“One hell of a gamble, since we know these people are somehow connected to the downing of Katamora’s plane,” Max said. Stone didn’t argue, so Hanley went on. “What about terrorists paying this rogue faction to look the other way? That worked for Bin Laden in the Sudan, and then Afghanistan, until we toppled the Taliban.”
“That was my next thought.” Eric said. “We know Libya’s sheltered terrorists in the past. The mine and railroad could be a terrorist front for a training camp, with an eye toward using the proceeds to fund their activities. Al-Qaeda had done that in Africa, trafficking conflict diamonds.”
Max took a moment to light his pipe, using the familiar distraction to organize his thoughts. When it was drawing evenly and a wreath of smoke began to form a haze along the ceiling, he said, “We’re spinning our wheels. There’s no sense in you and me trying to guess who’s doing what. Juan will probably have the answer. So as I see it, our priority is to get him out of there and find out what he’s learned.”
“Agreed.”
“Any suggestions?” Hanley invited.
“Not at this time. We need to wait until he makes contact.”

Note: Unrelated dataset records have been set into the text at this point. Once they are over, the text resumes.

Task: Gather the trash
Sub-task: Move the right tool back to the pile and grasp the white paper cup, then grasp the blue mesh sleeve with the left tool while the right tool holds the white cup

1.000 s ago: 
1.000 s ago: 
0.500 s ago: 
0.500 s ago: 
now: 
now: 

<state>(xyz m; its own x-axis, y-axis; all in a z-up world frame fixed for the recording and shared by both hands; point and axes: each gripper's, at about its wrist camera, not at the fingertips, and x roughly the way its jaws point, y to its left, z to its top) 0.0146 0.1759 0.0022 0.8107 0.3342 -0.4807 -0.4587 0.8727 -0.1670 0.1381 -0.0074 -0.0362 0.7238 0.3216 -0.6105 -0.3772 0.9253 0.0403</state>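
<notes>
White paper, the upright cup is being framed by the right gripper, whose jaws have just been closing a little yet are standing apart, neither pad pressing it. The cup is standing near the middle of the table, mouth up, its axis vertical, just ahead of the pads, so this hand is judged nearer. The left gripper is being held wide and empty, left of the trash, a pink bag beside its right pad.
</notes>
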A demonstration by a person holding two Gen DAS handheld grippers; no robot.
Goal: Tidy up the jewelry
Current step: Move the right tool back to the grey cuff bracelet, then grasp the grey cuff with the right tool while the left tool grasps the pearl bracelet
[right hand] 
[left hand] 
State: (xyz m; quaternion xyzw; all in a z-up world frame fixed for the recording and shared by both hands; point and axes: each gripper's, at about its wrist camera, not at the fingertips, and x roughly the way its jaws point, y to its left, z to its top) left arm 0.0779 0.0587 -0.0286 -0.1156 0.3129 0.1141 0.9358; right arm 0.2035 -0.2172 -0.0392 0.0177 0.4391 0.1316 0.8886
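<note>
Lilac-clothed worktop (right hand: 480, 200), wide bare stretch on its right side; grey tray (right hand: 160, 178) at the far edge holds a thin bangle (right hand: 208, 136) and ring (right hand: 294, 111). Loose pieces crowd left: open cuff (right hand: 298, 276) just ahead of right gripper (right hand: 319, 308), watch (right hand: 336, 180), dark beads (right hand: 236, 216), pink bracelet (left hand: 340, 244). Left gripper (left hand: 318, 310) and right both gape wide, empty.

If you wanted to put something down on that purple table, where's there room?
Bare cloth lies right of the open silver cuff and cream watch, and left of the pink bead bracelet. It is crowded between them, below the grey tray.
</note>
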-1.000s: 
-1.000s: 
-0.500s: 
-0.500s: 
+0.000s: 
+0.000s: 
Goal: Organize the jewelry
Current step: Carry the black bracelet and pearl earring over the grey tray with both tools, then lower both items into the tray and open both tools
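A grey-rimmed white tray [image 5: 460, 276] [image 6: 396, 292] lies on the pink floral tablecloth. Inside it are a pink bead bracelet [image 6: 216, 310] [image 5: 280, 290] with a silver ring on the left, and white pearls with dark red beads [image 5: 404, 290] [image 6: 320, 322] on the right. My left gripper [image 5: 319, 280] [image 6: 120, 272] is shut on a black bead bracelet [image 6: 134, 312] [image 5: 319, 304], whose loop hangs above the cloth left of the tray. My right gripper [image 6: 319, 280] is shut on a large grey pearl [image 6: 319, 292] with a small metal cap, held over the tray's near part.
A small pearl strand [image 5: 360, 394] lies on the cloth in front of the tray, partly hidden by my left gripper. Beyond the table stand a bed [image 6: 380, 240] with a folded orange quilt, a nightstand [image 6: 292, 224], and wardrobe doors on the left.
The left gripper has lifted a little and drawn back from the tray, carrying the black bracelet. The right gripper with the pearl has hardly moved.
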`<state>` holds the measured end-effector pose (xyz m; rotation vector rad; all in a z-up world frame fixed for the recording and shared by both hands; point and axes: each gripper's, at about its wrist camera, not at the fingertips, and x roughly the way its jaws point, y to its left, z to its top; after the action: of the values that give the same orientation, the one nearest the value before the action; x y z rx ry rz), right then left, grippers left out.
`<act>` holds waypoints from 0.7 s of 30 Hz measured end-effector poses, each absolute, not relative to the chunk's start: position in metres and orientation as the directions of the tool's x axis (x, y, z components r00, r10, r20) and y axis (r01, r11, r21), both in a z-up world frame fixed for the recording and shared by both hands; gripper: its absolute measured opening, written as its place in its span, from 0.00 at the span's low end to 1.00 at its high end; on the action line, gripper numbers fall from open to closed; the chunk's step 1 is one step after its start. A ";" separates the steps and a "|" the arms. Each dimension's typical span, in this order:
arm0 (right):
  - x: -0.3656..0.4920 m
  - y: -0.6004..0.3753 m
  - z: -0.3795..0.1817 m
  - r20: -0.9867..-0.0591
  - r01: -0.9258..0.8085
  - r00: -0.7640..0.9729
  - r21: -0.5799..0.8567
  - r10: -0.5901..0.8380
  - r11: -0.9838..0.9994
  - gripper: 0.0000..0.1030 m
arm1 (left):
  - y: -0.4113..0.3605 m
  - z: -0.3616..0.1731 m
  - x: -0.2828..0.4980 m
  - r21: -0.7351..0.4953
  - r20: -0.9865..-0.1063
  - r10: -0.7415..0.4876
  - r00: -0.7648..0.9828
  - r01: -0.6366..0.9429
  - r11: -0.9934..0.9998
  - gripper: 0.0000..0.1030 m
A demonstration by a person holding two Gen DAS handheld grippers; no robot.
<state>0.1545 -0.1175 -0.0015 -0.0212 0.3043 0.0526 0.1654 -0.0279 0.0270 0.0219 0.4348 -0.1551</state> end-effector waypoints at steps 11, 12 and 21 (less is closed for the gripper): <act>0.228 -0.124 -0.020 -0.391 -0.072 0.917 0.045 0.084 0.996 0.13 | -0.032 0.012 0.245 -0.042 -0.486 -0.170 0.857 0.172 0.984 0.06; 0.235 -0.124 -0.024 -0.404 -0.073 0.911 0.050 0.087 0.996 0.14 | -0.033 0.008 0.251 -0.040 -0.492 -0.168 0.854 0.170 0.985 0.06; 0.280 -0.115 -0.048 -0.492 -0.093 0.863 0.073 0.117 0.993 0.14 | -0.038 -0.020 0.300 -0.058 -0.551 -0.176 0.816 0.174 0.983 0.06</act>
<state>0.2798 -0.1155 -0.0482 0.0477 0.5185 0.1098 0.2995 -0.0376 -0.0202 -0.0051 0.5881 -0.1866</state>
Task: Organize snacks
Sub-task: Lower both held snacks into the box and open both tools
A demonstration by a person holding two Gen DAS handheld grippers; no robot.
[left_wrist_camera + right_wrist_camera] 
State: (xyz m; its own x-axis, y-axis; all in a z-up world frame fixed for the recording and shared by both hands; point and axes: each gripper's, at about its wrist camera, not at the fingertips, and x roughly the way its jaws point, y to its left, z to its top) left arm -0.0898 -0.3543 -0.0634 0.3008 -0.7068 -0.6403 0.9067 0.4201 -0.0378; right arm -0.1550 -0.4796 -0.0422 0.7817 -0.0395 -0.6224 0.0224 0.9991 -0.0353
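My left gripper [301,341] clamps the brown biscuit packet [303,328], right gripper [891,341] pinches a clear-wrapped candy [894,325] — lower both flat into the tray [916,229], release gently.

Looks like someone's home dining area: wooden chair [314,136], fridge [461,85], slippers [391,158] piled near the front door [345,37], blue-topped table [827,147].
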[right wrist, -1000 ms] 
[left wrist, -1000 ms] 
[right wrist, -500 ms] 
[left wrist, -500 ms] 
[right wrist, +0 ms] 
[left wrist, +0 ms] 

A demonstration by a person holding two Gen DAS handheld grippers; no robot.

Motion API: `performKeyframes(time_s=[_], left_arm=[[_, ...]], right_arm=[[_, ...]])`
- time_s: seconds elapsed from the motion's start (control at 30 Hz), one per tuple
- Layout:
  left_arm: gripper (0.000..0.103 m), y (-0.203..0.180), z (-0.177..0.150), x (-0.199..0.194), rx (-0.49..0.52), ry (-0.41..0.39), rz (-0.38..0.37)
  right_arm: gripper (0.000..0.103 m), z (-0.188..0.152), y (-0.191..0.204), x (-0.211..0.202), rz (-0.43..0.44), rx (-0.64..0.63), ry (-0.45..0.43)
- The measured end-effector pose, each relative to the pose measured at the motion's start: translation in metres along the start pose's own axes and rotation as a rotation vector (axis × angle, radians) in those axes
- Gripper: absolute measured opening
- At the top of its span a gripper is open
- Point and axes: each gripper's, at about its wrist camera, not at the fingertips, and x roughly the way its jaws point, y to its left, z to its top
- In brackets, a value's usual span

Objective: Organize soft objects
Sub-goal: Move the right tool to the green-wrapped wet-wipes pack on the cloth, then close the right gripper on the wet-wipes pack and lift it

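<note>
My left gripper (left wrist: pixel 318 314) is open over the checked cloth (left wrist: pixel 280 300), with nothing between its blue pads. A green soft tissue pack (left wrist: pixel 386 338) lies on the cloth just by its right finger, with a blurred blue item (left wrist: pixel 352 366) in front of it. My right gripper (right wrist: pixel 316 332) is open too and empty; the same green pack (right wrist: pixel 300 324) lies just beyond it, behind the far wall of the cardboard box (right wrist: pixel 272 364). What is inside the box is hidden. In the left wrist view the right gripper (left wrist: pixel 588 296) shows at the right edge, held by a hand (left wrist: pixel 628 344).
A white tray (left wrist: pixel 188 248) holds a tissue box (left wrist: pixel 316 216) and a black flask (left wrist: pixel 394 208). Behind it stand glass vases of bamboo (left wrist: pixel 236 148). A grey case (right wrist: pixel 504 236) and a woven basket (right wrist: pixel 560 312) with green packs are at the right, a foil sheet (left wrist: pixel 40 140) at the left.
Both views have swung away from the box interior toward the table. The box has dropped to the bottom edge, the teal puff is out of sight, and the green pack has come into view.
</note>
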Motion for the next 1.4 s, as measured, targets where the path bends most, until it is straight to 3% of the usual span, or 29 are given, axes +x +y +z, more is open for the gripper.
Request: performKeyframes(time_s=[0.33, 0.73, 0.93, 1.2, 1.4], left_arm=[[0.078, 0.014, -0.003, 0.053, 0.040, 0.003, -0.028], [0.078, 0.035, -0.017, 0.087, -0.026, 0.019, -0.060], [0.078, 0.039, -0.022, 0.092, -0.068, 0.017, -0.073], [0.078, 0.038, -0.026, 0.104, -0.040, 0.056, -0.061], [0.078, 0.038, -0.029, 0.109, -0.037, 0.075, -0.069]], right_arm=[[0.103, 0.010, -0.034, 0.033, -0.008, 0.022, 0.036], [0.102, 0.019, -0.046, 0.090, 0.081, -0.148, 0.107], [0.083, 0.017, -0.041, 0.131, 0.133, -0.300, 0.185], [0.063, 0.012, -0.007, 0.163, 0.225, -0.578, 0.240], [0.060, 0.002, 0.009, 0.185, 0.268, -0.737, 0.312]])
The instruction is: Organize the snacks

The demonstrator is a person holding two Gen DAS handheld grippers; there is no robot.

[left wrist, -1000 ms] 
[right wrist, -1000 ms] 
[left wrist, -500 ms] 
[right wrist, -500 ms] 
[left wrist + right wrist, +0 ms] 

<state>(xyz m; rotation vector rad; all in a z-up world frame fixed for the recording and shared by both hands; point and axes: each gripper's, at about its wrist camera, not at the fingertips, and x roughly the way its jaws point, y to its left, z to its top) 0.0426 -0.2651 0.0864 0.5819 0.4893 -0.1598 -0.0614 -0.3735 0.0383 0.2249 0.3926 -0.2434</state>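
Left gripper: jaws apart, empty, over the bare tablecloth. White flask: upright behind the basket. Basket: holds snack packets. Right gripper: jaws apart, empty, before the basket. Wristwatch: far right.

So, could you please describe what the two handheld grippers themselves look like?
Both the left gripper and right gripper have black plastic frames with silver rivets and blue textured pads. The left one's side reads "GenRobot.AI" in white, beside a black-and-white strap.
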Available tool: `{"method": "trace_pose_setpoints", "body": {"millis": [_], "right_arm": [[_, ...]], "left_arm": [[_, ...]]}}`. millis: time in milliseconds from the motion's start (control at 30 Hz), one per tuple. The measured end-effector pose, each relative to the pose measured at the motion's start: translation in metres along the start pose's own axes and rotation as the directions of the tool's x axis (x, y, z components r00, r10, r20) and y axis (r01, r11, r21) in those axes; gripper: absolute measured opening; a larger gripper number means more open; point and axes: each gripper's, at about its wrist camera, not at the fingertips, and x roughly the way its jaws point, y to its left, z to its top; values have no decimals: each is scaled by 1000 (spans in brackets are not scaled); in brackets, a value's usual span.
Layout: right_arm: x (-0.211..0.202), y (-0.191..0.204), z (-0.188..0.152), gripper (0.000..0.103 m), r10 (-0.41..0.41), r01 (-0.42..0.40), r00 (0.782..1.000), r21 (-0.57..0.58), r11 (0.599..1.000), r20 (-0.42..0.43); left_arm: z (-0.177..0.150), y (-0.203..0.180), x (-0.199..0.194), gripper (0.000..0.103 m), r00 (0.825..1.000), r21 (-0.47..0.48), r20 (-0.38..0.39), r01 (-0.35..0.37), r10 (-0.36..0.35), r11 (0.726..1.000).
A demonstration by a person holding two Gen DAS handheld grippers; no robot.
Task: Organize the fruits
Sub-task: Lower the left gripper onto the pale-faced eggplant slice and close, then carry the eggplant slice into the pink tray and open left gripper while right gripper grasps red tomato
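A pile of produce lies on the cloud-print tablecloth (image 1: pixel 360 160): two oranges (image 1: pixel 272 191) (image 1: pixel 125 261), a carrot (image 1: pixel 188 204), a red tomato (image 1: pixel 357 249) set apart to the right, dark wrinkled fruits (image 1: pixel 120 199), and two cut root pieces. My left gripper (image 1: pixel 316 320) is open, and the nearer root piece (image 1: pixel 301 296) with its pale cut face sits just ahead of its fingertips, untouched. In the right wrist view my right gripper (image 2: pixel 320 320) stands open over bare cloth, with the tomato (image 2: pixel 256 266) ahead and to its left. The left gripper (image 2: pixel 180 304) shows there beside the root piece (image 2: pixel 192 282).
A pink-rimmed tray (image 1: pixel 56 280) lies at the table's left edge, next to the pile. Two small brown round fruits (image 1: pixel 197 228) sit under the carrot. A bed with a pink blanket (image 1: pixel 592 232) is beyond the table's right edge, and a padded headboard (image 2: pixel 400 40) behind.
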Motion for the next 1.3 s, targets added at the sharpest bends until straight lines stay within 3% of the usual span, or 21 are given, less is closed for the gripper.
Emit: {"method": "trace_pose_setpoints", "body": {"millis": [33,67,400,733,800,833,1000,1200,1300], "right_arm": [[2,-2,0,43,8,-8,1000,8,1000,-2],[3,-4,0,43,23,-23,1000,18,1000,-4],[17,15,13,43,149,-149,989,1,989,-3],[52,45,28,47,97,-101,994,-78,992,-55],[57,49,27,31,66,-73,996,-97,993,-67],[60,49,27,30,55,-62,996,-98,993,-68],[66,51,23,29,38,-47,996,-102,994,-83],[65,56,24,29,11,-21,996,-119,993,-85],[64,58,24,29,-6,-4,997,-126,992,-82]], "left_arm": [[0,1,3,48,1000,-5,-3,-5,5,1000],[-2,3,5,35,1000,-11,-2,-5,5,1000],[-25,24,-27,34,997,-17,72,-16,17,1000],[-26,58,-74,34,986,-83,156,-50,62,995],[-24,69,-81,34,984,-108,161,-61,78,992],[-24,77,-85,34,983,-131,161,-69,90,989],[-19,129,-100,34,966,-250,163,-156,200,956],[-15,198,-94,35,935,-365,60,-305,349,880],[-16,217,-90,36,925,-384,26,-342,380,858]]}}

Max Hanley was known by the crew as a man who kept his own counsel, so Eric was surprised when he suddenly blurted in frustration, “I hate this.”
“I know what you mean.”
“Juan shouldn’t have taken off like that.”
“He saw it as a tactical necessity. How else would we know where they staged from?”
“There are better ways. We could have tracked the chopper on radar.”
“We never saw them flying to the accident site,” Eric replied. “How would we have tracked them out? They were flying nap-of-the-earth the whole way. Completely invisible to us from this distance. And before you say it, there wasn’t time to get satellite coverage again. Juan made the only decision open to him.”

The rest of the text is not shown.